= WHAT YOU SHOULD DO =
Given the listing below, write out exactly the lines starting with the line that has "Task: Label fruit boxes" and going on through the line that has "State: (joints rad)", both kept.

= INPUT RECORDS =
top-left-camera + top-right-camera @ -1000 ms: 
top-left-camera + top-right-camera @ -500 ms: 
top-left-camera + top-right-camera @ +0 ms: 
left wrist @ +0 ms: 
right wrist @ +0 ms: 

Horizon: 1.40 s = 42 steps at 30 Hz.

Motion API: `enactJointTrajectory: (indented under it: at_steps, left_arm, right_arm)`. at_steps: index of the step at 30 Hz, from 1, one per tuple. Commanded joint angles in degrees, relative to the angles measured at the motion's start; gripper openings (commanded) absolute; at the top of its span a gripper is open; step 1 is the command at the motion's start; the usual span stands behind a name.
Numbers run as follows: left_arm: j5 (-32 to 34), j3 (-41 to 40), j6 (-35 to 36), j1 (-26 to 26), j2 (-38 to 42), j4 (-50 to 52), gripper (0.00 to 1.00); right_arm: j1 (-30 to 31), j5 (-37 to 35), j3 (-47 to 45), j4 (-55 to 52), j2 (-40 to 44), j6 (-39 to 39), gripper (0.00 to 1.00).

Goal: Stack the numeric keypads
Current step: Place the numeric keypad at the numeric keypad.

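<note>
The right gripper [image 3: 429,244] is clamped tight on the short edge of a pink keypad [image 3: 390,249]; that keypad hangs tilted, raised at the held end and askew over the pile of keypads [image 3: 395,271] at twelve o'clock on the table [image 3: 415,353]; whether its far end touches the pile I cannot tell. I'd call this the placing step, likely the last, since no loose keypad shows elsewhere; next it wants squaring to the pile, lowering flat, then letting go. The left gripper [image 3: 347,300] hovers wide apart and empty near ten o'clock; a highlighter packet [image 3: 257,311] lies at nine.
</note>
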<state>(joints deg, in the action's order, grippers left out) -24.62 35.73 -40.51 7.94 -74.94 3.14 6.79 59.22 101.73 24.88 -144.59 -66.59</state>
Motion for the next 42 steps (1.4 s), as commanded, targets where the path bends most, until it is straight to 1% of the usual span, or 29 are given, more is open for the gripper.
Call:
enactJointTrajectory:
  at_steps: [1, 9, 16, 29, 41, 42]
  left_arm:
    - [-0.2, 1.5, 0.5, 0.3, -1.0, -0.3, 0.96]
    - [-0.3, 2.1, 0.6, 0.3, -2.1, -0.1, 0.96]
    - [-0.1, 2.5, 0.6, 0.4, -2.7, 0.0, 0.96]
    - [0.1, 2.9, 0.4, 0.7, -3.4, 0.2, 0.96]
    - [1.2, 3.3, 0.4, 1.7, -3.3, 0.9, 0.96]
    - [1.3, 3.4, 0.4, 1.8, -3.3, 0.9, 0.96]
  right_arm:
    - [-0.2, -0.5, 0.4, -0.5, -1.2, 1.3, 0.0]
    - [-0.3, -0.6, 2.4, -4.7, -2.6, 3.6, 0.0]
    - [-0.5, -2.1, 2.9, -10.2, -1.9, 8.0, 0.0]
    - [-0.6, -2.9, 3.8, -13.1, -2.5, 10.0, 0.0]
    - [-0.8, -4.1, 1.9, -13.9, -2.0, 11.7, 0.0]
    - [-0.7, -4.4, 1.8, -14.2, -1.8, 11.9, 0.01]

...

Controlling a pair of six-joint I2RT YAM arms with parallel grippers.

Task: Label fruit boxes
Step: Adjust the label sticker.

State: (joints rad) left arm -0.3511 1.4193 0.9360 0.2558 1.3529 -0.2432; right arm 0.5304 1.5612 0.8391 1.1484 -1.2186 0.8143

= RESULT FOR THIS EXERCISE =
Task: Label fruit boxes
Step: Adjust the label sticker.

State: (joints rad) left arm -0.3511 1.4193 0.9360 0.2558 1.3529 -0.2432; right arm 0.5304 1.5612 0.8391 1.1484 -1.2186 0.8143

This completes the requested output.